Directions for this task: Return each line of the listing in which the word "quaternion" appears.

- Opening Delimiter -

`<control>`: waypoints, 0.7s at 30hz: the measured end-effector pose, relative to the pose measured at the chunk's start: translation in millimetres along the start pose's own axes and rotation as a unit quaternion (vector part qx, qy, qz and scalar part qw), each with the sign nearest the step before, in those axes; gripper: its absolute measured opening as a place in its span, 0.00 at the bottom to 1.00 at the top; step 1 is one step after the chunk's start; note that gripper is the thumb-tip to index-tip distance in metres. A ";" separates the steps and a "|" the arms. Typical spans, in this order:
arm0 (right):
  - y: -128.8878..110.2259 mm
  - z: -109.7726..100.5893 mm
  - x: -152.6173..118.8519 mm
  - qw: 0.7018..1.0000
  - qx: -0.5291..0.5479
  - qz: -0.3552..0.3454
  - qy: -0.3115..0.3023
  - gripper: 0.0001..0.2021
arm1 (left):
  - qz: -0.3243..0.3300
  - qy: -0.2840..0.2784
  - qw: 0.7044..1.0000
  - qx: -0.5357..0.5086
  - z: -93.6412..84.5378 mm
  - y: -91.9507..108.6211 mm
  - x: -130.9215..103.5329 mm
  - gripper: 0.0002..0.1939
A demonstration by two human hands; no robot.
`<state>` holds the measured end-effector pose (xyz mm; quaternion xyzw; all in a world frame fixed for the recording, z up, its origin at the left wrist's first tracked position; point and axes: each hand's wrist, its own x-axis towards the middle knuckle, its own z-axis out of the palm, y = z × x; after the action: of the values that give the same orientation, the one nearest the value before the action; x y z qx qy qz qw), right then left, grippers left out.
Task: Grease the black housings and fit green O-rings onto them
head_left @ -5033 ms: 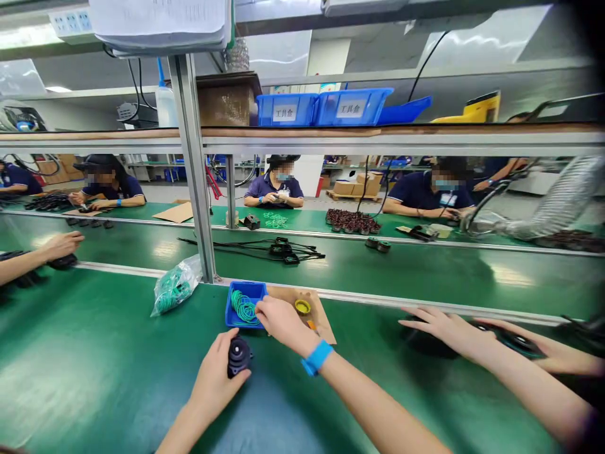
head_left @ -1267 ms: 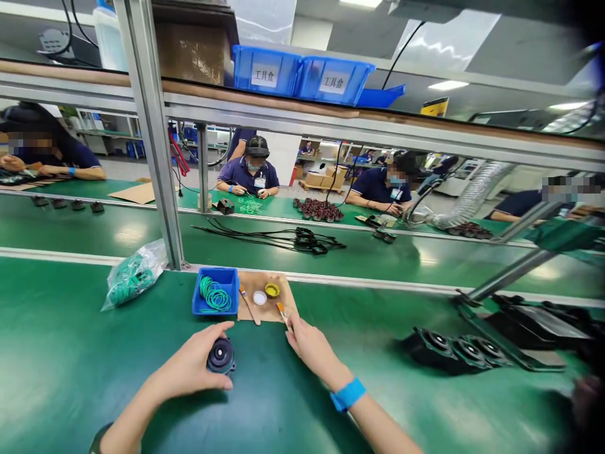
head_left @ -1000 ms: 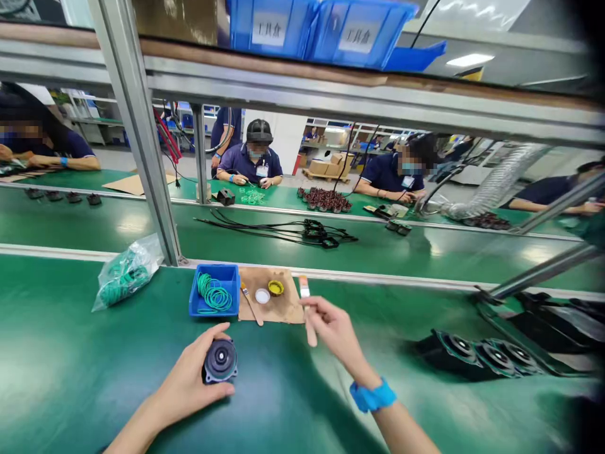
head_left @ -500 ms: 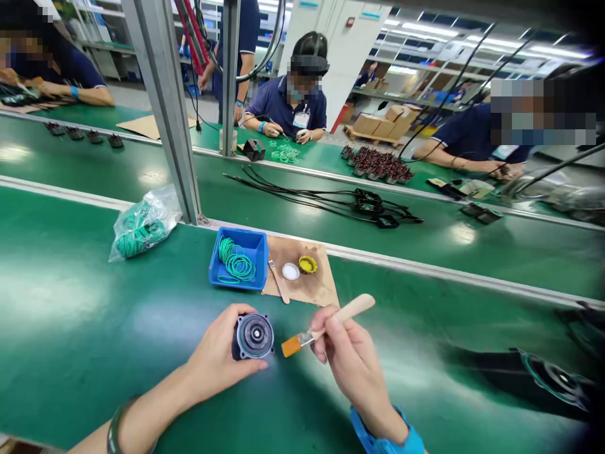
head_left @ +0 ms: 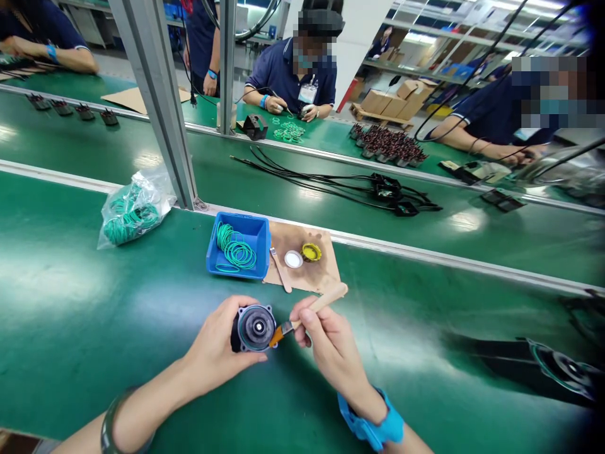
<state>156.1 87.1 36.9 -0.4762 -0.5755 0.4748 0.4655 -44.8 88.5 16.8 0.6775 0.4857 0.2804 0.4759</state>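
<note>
My left hand (head_left: 222, 337) is wrapped round a black motor housing (head_left: 256, 328), its round grey-rimmed face with a small central shaft turned up towards me. Between the fingers and thumb of my right hand (head_left: 326, 337) is a flat paintbrush (head_left: 309, 310) with a pale wooden handle. Its orange bristles meet the lower right of the housing's rim. Beyond my hands stands a blue bin (head_left: 212, 255) holding green rubber rings (head_left: 239, 252). Beside it, a stained piece of cardboard (head_left: 326, 271) carries a yellow tub (head_left: 311, 252), a white lid (head_left: 293, 259) and a second brush (head_left: 282, 271).
A plastic bag of green rings (head_left: 135, 214) lies left, near a metal post (head_left: 158, 101). At right rests another black motor unit (head_left: 529, 366). Black cabled parts (head_left: 382, 189) lie across the rail. A co-worker (head_left: 295, 75) sits opposite; others work on both sides.
My right hand has moved left, bringing the brush bristles from beside the housing onto its rim. My left hand keeps its hold on the housing. The view has shifted slightly downward.
</note>
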 end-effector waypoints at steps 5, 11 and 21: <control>1.9 -2.7 0.7 0.996 -0.059 -0.061 0.013 0.14 | 0.024 -0.011 1.000 -0.005 0.6 -1.2 -2.4 0.35; -2.0 -6.5 -2.1 0.977 -0.136 -0.160 0.023 0.14 | 0.098 -0.029 0.995 -0.003 1.4 -4.7 -3.8 0.33; -12.6 -7.3 -4.8 0.960 -0.121 -0.245 -0.058 0.11 | 0.193 -0.050 0.980 0.017 2.3 3.4 -2.7 0.26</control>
<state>162.6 82.0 49.8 -0.3453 -0.7537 0.2997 0.4722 -42.6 84.9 19.2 0.7799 0.3261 0.3244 0.4245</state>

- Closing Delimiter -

Answer to the problem:
`<control>`: waypoints, 0.7s at 30hz: the measured end-effector pose, relative to the pose measured at the chunk's start: translation in millimetres along the start pose's own axes and rotation as a unit quaternion (vector part qx, qy, qz and scalar part qw), each with the sign nearest the step before, in those axes; gripper: its absolute measured opening as a place in its span, 0.00 at the bottom to 1.00 at the top; step 1 is one step after the chunk's start; note that gripper is the thumb-tip to index-tip distance in metres. A ";" separates the steps and a "|" the arms. Typical spans, in this order:
`<state>` holds the measured end-effector pose (xyz mm; quaternion xyzw; all in a world frame fixed for the recording, z up, its origin at the left wrist's first tracked position; point and axes: each hand's wrist, its own x-axis towards the middle knuckle, its own z-axis out of the palm, y = z × x; after the action: of the values that give the same orientation, the one nearest the value before the action; x y z qx qy qz qw), right then left, grippers left out.

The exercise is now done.